I was named after the 1948 Oscar winning movie, Johnny Belinda, starring Jane Wyman, in which a doctor in Cape Breton tutored a deaf mute girl. Also influencing this choice of name was a newspaper comic strip Belinda, aka Belinda Blue-Eyes, created in 1936 by the cartoonist Steve Dowling (1904-1986) and scripted by Bill Connor. It was published in the U.K. newspaper Daily Mirror (Wikipedia.) Although I always wished as a child for a plainer name such as Kate, or Janet, I was relieved that I didn’t end up with Mum’s second choice of name: Mariandl. In comparison, “Belinda” was a tame name!

I never felt anything but cherished, fully and completely, by this wonderful mother. I thank God for her life and her love.

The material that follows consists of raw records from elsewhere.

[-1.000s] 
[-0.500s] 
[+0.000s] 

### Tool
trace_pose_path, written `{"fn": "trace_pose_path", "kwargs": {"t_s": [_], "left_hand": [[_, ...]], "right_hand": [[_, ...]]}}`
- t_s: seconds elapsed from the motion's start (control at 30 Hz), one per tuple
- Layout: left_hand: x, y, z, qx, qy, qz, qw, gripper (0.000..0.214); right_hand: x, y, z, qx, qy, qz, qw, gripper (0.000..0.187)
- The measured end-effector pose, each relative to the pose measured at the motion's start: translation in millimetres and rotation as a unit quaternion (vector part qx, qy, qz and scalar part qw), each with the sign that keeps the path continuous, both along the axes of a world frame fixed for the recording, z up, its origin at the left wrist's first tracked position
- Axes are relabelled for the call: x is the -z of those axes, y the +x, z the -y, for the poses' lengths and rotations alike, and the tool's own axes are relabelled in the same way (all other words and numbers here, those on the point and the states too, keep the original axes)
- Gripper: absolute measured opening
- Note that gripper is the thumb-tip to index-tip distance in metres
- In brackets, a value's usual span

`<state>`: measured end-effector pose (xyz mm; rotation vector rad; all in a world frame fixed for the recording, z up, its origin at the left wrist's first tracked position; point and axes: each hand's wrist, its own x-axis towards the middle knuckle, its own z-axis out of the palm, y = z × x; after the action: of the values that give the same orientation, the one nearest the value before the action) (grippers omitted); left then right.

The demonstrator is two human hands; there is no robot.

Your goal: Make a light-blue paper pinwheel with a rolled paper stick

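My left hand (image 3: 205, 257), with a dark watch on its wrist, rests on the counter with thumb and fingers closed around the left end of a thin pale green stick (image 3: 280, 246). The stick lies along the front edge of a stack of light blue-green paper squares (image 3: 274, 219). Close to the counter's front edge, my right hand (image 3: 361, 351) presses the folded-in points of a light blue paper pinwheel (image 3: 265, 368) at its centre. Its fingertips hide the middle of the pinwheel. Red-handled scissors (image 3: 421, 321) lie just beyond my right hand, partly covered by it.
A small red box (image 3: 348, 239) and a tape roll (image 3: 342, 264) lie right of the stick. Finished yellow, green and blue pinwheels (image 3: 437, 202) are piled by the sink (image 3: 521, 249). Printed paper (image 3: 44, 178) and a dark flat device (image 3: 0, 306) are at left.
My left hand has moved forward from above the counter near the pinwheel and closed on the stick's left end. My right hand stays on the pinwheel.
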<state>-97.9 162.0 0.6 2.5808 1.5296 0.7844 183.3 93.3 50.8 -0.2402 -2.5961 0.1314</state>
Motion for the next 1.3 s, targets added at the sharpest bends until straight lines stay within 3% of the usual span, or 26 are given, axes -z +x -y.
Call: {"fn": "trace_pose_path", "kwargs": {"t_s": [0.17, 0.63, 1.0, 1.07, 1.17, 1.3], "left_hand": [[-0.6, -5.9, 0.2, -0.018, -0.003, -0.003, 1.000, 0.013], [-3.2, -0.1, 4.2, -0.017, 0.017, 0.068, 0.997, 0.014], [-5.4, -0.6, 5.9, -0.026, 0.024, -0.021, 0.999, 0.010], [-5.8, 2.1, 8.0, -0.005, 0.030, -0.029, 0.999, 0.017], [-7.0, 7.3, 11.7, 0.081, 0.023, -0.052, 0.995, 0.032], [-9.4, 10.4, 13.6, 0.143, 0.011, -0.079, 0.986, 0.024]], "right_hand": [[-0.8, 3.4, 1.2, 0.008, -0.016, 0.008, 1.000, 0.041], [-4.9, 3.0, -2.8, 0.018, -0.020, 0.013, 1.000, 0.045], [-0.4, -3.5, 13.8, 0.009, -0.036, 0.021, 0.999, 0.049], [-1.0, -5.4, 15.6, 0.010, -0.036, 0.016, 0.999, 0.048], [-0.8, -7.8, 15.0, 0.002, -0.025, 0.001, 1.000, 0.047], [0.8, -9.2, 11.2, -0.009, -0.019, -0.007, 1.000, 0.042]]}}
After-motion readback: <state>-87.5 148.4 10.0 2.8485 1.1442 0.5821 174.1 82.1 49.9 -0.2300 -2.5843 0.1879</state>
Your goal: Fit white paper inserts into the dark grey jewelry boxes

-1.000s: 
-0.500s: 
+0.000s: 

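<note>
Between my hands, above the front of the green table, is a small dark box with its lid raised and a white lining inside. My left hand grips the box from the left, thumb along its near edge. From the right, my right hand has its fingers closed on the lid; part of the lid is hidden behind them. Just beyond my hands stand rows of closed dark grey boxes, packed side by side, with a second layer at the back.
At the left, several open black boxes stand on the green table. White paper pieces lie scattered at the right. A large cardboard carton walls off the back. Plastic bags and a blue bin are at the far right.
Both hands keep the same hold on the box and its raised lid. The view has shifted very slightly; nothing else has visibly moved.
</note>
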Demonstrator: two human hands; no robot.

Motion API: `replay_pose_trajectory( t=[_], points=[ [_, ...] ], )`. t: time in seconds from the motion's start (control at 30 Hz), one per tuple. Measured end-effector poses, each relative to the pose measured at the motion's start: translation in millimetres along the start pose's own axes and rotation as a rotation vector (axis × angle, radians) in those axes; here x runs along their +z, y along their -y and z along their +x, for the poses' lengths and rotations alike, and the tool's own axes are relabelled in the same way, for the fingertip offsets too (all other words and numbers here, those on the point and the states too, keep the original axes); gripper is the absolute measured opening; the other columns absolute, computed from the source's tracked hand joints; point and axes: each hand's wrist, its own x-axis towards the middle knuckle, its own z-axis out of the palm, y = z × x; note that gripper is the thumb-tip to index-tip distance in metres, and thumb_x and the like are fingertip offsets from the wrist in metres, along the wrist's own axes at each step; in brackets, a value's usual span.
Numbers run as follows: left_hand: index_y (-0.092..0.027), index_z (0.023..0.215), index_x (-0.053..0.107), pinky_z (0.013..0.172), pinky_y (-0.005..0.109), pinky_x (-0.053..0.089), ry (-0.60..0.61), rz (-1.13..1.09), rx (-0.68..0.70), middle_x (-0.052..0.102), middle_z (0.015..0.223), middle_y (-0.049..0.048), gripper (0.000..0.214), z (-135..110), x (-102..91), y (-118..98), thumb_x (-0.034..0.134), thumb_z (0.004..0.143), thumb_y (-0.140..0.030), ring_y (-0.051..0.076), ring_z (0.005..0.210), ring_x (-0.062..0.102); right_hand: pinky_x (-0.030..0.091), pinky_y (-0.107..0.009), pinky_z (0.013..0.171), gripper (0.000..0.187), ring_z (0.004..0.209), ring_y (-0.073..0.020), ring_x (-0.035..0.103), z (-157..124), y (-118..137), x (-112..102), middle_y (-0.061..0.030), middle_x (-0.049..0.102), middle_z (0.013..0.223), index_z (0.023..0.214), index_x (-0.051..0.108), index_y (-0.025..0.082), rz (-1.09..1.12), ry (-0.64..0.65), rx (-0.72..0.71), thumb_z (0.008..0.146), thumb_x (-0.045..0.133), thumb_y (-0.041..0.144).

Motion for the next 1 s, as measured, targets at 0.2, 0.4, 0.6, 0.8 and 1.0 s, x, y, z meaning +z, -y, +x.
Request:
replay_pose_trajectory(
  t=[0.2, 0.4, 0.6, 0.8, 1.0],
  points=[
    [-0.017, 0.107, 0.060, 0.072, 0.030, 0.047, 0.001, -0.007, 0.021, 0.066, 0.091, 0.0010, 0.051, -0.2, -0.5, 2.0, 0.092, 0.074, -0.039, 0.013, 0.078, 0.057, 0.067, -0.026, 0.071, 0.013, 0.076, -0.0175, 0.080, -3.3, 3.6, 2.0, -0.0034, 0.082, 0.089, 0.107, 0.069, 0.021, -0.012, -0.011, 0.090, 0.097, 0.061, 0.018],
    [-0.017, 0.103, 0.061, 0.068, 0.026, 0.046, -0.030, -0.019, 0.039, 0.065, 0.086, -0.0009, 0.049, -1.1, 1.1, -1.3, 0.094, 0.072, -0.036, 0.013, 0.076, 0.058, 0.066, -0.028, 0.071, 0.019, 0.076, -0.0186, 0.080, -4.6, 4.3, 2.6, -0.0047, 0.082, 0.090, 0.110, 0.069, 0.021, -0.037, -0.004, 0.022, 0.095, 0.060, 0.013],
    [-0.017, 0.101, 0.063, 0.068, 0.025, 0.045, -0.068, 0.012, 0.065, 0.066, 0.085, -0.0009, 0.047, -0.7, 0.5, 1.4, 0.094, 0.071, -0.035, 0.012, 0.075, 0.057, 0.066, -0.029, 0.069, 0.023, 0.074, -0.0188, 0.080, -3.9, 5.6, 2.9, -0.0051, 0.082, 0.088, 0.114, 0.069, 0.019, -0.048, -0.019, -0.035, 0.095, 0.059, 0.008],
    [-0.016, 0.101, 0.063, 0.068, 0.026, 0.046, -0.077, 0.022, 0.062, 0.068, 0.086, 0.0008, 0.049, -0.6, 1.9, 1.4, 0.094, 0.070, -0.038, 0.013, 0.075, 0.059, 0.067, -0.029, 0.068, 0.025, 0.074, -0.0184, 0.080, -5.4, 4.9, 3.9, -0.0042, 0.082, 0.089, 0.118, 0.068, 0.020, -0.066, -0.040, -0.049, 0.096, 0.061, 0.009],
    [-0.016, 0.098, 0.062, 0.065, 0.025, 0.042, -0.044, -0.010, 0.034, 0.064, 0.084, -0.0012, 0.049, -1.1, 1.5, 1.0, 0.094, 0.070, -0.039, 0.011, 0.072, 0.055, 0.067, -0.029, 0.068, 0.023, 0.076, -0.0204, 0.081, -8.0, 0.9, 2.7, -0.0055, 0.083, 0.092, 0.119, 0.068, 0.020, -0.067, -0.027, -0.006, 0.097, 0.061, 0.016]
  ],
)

Proverbs 31:28 (New International Version)
28 Her children arise and call her blessed;

Comments

Brave Raven said…
Amazing!! After all that to ask, "Is that all?" It shows the grace with which she approached life. An inspirational and brave lady!
Belinda said…
Brave Raven, I found it amazing to find a satellite map on the internet of the approximate route she walked that gruelling evening while in labour.
Violet N. said…
What a wonderful story... and I'd like to express my sympathy on the passing of your dear Mum, Belinda. So nice to read the lovely reminiscences.
Belinda said…
Thank you Violet. I have been so grateful for this blog as a place to record and share the journey with Mum. The added bonus has been others "knowing" her.
swissdebbie said…
...though we are far away, over the years I have grown to know you better through your blogs dear cousin, I am glad at least someone treasures the family history because not much of it is left.....
Deb
Belinda said…
Dear Deb, WE are the family history now--and we are still here. :) The story continues and we are joined, although far apart. You are right, I do treasure family history, and people's stories are very important to keep somewhere.